Brooklyn Has 40 Hotels in the Pipeline
Twelve new hotels are scheduled to open in Brooklyn this year, and there are another 28 in the works, according to an article this morning in The Brooklyn Eagle. The Eagle got its data from an industry group called Smith Travel Research. Here’s how the 40 projects break down: – In construction: 15 projects, 1,588…

Twelve new hotels are scheduled to open in Brooklyn this year, and there are another 28 in the works, according to an article this morning in The Brooklyn Eagle. The Eagle got its data from an industry group called Smith Travel Research. Here’s how the 40 projects break down:
– In construction: 15 projects, 1,588 rooms.
– In final planning: two projects, 50 rooms.
– In planning: 21 projects, 1,862 rooms.
– In pre-planning: two projects, 305 rooms.
As we reported earlier this week, there’s been a hotel building boom in Gowanus of late, and there’s going to be four hotels on one block of Duffield Street in Downtown Brooklyn (including the Sheraton and Aloft shown above) when all’s said and done. I can’t think of a better symbol of Brooklyn’s progress than new hotels, which started back in 1998 with the opening of Brooklyn’s first new hotel in nearly 70 years — the New York Marriott at the Brooklyn Bridge, which has expanded in the past few years and is doing great business,” said Borough Prez Marty Markowitz. The big question is: If you build them, will they come?
40 Hotel Projects in Pipeline for Brooklyn [Brooklyn Eagle]
The Brooklyn Eagle makes it sound like the Hotel Indigo on Duffield is already done, since they have already reported on the planned opening by the end of 2009. Brownstoner has already called BS on that here: http://tinyurl.com/yawdk32 …but now that seems to have been forgotten.
I posted a photo of this supposed Hotel Indigo at http://duffieldst.blogspot.com/
I’m not the same Heather, no.
Seems like many Brooklyn neighborhoods (not just Williamsburg) have lots of young residents whose parents come to visit and need a place to stay. I think that market alone could sustain many hotels.

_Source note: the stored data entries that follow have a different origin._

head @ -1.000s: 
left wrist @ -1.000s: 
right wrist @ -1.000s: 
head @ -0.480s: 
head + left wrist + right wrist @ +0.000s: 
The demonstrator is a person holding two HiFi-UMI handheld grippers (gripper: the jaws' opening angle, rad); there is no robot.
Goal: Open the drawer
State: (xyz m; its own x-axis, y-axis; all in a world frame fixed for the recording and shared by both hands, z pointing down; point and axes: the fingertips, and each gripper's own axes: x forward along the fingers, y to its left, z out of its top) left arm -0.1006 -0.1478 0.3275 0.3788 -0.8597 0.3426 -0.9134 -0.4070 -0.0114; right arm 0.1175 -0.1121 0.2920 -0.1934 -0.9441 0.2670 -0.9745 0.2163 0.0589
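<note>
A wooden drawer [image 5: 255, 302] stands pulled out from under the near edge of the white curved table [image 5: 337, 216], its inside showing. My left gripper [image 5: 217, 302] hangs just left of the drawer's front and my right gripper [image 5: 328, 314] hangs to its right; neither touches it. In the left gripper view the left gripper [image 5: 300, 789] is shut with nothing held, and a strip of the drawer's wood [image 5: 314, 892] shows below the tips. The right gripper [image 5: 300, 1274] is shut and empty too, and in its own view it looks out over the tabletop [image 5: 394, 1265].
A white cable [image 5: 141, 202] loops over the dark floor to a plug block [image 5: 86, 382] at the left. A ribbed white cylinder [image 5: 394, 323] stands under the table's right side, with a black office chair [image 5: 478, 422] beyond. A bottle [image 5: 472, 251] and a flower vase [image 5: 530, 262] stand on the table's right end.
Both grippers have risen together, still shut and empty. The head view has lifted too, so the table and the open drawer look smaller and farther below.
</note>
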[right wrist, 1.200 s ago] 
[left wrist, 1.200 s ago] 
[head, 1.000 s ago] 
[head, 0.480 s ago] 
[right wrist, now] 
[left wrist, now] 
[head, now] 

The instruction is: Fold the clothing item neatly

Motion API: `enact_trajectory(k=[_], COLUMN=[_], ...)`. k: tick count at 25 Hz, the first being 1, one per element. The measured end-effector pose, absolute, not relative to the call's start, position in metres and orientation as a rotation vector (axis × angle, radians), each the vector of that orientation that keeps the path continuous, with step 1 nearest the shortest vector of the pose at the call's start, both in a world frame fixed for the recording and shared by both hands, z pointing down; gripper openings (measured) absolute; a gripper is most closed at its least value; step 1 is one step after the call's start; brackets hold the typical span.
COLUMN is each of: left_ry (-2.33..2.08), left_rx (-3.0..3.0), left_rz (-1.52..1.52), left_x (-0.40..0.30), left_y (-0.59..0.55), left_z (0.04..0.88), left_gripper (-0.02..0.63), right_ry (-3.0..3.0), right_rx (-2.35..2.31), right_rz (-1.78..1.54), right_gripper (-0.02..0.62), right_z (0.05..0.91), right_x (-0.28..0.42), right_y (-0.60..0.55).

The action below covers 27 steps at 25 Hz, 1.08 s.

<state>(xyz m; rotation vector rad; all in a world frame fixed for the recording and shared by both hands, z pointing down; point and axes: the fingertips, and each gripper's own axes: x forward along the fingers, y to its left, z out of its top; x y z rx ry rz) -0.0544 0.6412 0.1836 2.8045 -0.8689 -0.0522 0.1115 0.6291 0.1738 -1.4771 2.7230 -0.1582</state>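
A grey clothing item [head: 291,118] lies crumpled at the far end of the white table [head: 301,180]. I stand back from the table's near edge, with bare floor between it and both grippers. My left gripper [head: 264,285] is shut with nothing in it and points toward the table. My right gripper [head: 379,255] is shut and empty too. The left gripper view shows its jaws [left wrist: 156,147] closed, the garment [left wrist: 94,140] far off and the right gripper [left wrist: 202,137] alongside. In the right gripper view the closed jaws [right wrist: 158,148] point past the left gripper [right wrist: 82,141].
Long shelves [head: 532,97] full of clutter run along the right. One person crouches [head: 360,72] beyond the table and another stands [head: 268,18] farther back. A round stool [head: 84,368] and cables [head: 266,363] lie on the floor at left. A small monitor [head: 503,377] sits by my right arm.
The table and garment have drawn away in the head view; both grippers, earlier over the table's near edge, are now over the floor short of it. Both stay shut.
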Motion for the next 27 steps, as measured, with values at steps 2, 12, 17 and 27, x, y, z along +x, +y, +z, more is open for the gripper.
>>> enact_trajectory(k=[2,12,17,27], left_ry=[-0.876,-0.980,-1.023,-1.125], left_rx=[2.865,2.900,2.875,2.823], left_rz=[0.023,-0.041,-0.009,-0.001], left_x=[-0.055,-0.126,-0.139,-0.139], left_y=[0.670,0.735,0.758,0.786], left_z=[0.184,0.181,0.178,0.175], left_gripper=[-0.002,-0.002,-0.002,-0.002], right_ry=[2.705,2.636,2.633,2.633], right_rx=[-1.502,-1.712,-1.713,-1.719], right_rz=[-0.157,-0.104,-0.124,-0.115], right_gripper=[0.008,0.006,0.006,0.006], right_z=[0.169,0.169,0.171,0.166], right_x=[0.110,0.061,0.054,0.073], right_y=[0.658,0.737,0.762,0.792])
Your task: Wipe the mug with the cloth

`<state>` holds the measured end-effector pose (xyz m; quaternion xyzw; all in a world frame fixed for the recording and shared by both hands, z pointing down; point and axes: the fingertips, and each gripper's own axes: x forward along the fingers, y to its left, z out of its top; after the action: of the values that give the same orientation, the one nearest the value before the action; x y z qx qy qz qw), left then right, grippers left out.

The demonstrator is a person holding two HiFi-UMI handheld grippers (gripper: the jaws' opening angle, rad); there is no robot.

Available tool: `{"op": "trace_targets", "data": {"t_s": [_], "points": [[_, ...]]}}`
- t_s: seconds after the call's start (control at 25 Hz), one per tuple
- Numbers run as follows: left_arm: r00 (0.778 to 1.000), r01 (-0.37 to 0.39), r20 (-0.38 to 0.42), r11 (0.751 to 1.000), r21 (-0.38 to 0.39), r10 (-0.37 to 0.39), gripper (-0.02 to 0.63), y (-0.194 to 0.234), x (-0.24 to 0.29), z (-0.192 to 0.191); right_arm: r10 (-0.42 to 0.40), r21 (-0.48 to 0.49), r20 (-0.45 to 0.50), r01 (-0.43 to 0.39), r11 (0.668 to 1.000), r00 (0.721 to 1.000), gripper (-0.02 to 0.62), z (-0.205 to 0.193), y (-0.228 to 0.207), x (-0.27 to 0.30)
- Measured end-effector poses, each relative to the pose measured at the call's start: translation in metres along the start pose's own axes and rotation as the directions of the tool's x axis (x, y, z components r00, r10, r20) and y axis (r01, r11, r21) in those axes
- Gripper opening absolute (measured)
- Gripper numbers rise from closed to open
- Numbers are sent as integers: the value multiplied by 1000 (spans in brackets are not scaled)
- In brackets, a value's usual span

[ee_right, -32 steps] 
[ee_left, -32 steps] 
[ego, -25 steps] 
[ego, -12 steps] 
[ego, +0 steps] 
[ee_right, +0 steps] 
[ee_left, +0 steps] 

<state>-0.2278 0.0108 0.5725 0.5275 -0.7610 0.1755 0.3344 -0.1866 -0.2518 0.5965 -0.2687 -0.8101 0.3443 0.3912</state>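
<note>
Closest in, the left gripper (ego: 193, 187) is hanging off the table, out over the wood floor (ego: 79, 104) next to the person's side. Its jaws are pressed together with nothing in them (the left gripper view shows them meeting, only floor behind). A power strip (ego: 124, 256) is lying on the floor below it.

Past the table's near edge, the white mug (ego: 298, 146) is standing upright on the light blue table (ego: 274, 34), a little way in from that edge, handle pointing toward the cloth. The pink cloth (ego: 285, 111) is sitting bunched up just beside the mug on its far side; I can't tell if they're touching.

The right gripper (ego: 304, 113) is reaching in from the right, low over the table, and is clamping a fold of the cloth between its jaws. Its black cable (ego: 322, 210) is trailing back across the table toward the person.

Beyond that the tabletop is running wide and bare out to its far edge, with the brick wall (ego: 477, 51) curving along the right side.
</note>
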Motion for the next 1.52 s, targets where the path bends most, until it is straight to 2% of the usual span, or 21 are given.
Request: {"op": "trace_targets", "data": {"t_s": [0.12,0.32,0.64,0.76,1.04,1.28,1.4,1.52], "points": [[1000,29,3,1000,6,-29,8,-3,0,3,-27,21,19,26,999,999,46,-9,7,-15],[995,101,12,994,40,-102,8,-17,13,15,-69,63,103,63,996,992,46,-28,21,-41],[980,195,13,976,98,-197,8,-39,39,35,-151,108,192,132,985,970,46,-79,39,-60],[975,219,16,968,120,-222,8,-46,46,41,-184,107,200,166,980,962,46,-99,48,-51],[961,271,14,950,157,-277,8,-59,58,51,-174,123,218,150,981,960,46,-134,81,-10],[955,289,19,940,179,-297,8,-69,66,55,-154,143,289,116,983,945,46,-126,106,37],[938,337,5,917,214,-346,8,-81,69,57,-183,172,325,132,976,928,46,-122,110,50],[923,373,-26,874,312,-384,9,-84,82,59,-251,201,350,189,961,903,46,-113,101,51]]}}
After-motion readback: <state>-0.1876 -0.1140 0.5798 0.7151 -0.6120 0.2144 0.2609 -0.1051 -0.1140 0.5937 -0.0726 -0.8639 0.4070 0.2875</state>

“When I got married in 1996, there were virtually no hotels in Brooklyn. Our out of town guests, stayed at the LaGuardia hotels because the Manhattan hotels were too pricey.”
Exactly. When I visit friends outside of NY, sometimes I stay with them or I stay in local motels and inns. In NYC, the latter option practically doesn’t exist.
In October, for a cousin’s funeral here in bklyn, we had TONS of famiy and friends fly in from out of town. Some stayed in the hotel on Utica Avenue (thank goodness for that option) while for the rest we just divided them up between other friends and relatives, who already live in small apts and houses. It just adds stress to an already stressful situation.
Brooklyn and the other boroughs really do need decent affordable hotels, motels and inns.
Rob – don’t know if this Heather is the same as newyorkshitty Heather…
NYTimes, Dec. 31, 2009
“Through November, the occupancy rate for hotels in Manhattan was 80.6 percent”
Who said the manhattan hotels are half empty?!
Heather – what’s your blog???
If most of the NYC hotels are sitting half empty, why build even more hotels in BK?
As Brooklyn becomes more of its own city (in addition to being a borough of Manhattan, this makes total sense.
Lots of people in Brooklyn want to shop closer to home now instead of going to Manhattan, they spend more of their leisure time closer to home (instead of going to Manhattan) and in general I see a shift where Brooklyn is sort of becoming more of it’s own independent city with a burgeoning downtown and it’s own hotels and it’s own stores, etc.